**Task prompt**
Without changing anything, copy out each entry.
[Start of Attachment]
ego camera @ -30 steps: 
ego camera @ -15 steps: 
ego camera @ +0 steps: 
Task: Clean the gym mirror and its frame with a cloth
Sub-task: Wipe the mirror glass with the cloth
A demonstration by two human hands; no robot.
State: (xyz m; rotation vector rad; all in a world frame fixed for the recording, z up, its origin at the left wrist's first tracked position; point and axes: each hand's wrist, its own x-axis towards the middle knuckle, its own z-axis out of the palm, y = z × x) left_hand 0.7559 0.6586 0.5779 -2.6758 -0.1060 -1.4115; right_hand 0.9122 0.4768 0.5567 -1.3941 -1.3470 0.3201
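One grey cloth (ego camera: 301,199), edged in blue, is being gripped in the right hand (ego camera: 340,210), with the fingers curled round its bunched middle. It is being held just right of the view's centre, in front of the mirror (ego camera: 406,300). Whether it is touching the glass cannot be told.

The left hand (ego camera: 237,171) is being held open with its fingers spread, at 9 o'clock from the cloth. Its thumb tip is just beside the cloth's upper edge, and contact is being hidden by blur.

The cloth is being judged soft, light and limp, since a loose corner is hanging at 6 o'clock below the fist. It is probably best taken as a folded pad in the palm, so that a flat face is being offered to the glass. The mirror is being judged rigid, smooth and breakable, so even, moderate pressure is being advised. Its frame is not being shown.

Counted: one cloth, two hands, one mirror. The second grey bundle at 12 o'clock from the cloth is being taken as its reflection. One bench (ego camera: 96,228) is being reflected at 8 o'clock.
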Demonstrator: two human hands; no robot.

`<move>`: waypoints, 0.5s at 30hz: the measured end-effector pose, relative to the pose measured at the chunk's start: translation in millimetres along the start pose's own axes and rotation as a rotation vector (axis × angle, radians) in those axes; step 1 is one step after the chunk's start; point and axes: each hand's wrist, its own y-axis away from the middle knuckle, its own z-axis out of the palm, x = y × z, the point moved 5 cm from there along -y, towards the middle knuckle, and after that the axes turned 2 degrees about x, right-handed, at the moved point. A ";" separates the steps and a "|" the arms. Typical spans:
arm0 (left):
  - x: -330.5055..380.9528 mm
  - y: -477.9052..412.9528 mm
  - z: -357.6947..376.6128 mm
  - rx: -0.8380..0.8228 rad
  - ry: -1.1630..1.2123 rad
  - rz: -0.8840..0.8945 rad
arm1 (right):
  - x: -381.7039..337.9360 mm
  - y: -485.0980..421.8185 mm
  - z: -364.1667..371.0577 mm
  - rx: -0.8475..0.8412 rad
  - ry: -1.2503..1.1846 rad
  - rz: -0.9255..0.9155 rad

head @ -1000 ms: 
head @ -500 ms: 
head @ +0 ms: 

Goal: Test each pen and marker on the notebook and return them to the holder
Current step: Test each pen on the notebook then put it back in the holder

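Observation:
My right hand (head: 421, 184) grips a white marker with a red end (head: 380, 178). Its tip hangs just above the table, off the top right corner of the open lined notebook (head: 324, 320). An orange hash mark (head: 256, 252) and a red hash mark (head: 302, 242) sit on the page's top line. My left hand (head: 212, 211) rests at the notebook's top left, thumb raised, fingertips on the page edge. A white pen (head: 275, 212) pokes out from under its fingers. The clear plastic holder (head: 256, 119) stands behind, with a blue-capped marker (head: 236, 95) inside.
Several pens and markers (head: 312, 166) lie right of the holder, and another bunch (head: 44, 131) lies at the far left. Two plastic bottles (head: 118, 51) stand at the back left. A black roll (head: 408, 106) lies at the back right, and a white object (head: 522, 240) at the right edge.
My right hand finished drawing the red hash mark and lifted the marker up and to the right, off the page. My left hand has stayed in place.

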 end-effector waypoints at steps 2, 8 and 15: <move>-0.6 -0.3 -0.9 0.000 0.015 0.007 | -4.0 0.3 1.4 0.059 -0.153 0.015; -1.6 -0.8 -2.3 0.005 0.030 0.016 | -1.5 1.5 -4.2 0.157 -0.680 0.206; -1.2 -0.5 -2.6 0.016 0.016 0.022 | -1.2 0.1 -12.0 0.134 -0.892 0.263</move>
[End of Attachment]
**Answer for the task**
ego camera @ -30 steps: 
ego camera @ -15 steps: 
ego camera @ +0 steps: 
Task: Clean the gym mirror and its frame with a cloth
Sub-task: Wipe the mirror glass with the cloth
A demonstration by two human hands; no robot.
State: (xyz m; rotation vector rad; all in a world frame fixed for the recording, z up, its origin at the left wrist's first tracked position; point and axes: each hand's wrist, its own x-axis towards the middle knuckle, its own z-axis out of the palm, y = z × x) left_hand 0.7559 0.6586 0.5779 -2.6758 -0.1060 -1.4115; right_hand 0.9122 0.4768 0.5567 -1.3941 -1.3470 0.3201
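One grey cloth (ego camera: 301,199), edged in blue, is being gripped in the right hand (ego camera: 340,210), with the fingers curled round its bunched middle. It is being held just right of the view's centre, in front of the mirror (ego camera: 406,300). Whether it is touching the glass cannot be told.

The left hand (ego camera: 237,171) is being held open with its fingers spread, at 9 o'clock from the cloth. Its thumb tip is just beside the cloth's upper edge, and contact is being hidden by blur.

The cloth is being judged soft, light and limp, since a loose corner is hanging at 6 o'clock below the fist. It is probably best taken as a folded pad in the palm, so that a flat face is being offered to the glass. The mirror is being judged rigid, smooth and breakable, so even, moderate pressure is being advised. Its frame is not being shown.

Counted: one cloth, two hands, one mirror. The second grey bundle at 12 o'clock from the cloth is being taken as its reflection. One bench (ego camera: 96,228) is being reflected at 8 o'clock.
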Demonstrator: two human hands; no robot.

`<move>`: waypoints, 0.5s at 30hz: the measured end-effector pose, relative to the pose measured at the chunk's start: translation in millimetres along the start pose's own axes and rotation as a rotation vector (axis × angle, radians) in those axes; step 1 is one step after the chunk's start; point and axes: each hand's wrist, its own y-axis away from the middle knuckle, its own z-axis out of the palm, x = y × z, the point moved 5 cm from there along -y, towards the middle knuckle, and after that the axes turned 2 degrees about x, right-handed, at the moved point. A ";" separates the steps and a "|" the arms. Typical spans:
arm0 (left):
  - x: -330.5055..380.9528 mm
  - y: -477.9052..412.9528 mm
  - z: -357.6947..376.6128 mm
  - rx: -0.8380..0.8228 rad
  - ry: -1.1630..1.2123 rad
  - rz: -0.8840..0.8945 rad
arm1 (right):
  - x: -381.7039..337.9360 mm
  - y: -485.0980..421.8185 mm
  - z: -364.1667..371.0577 mm
  - rx: -0.8475..0.8412 rad
  - ry: -1.2503..1.1846 rad
  - rz: -0.9255..0.9155 rad

head @ -1000 ms: 
head @ -500 ms: 
head @ +0 ms: 

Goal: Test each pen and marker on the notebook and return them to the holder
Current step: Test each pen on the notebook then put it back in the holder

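Observation:
My right hand (head: 421, 184) grips a white marker with a red end (head: 380, 178). Its tip hangs just above the table, off the top right corner of the open lined notebook (head: 324, 320). An orange hash mark (head: 256, 252) and a red hash mark (head: 302, 242) sit on the page's top line. My left hand (head: 212, 211) rests at the notebook's top left, thumb raised, fingertips on the page edge. A white pen (head: 275, 212) pokes out from under its fingers. The clear plastic holder (head: 256, 119) stands behind, with a blue-capped marker (head: 236, 95) inside.
Several pens and markers (head: 312, 166) lie right of the holder, and another bunch (head: 44, 131) lies at the far left. Two plastic bottles (head: 118, 51) stand at the back left. A black roll (head: 408, 106) lies at the back right, and a white object (head: 522, 240) at the right edge.
My right hand finished drawing the red hash mark and lifted the marker up and to the right, off the page. My left hand has stayed in place.
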
 end-effector waypoints at steps 2, 8 and 15: <move>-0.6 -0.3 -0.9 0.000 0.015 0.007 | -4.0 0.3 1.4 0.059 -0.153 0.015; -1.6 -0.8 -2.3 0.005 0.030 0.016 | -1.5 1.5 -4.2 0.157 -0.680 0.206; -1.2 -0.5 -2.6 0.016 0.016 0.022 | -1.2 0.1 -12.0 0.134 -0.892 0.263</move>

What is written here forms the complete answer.